In the end, there is plenty of evidence that the warring halves of American culture are real and they are not going away. What does religion have to do with that? Plenty. Click here for a recent GetReligion look at half of that: “'Blue Movie' time again: Massive New York Times op-ed says the 'pew gap' is real and growing.”
But back to this new essay by Spencer James, Hal Boyd, and Jason Carroll, who are faculty members in Brigham Young University’s School of Family Life. Here’s a key chunk of their thinking:
The data suggest that our national divide is deeper than just knee-jerk partisanship — it involves a confluence of religio-geographic trends in the United States that all but guarantee the kind of political gridlock we saw manifest this month at the ballot box. The United States is not a purely secular nation — nor is it a fully religious one. The country stands out among its international peers as distinctly balanced. And acknowledging this reality may be the first step to burying the country’s cultural weapons of war and embracing a posture of greater political pluralism and cooperation.
According to our recent survey report sponsored by the Wheatley Institution, a non-partisan research center at Brigham Young University, slightly less than one third of the U.S. population is deeply religious, frequently attending church services or engaging in other religious activities in their homes. Another third is fully secular, never participating in any sort of religious practice, whether it’s prayer, reading holy writ, or attending services. Meanwhile, a final third of Americans are nominally religious — attending services infrequently or engaging in other practices with varying levels of devotion.

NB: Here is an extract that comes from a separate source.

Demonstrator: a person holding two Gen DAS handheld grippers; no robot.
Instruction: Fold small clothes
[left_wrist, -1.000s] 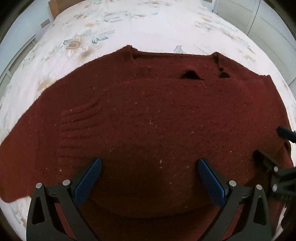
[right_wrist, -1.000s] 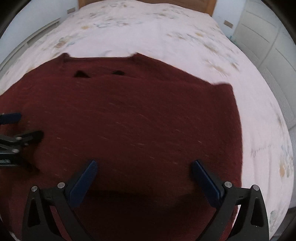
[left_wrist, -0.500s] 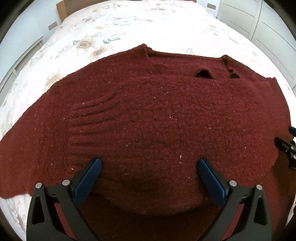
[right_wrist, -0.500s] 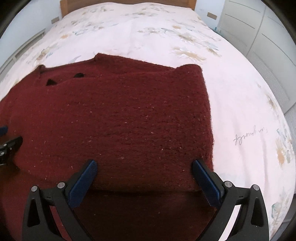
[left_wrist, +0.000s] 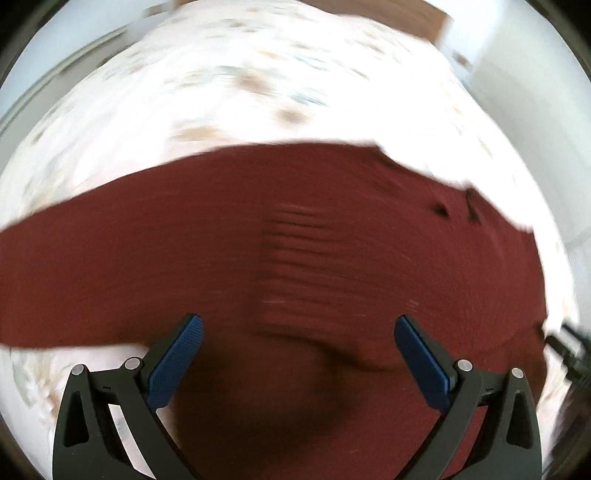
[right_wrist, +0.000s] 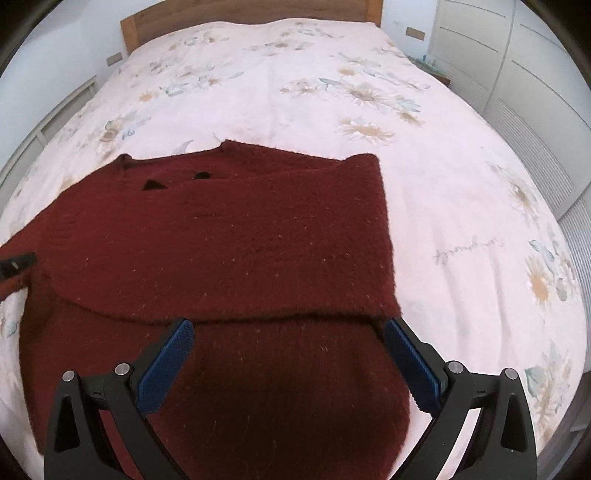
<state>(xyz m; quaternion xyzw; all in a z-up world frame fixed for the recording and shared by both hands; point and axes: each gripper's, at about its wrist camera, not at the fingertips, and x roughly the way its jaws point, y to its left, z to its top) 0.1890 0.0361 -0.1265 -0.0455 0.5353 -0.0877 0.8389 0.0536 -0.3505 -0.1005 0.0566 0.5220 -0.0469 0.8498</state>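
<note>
A dark red knitted sweater (right_wrist: 229, 243) lies flat on the bed, its right sleeve folded across the body, its collar at the far side. It also fills the blurred left wrist view (left_wrist: 258, 258), with the left sleeve stretched out to the left. My right gripper (right_wrist: 284, 360) is open and empty above the sweater's lower hem. My left gripper (left_wrist: 295, 354) is open and empty above the sweater's lower left part. The left gripper's tip shows at the left edge of the right wrist view (right_wrist: 16, 262).
The bed has a white floral duvet (right_wrist: 461, 192) and a wooden headboard (right_wrist: 251, 11) at the far end. White wardrobe doors (right_wrist: 517, 55) stand to the right. A wall with a radiator (right_wrist: 59, 110) runs along the left.
Both grippers have pulled back and up from the sweater. The left wrist view has swung left and is blurred by motion; the left sleeve now shows more.
</note>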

These findings align with the 2020 National Religion and Spirituality Survey from the National Opinion Research Center as well as findings from the Pew Research Center, which estimates that roughly a quarter of American adults today are religiously unaffiliated.
There are changes taking place, in pews and outside of them. But nothing that is happening is easy to put on a bumper-sticker.
It’s true that some people have been turned off by religious conservatives who seem to think that being Republican is the same thing as actively practicing a traditional religious faith. Clearly this has something to do with the rising tide of people in the religiously unaffiliated niche.
But what else happened to cause this? Is a large flock of white evangelicals voting for Donald Trump (with enthusiasm or reluctance) enough to explain what is happening?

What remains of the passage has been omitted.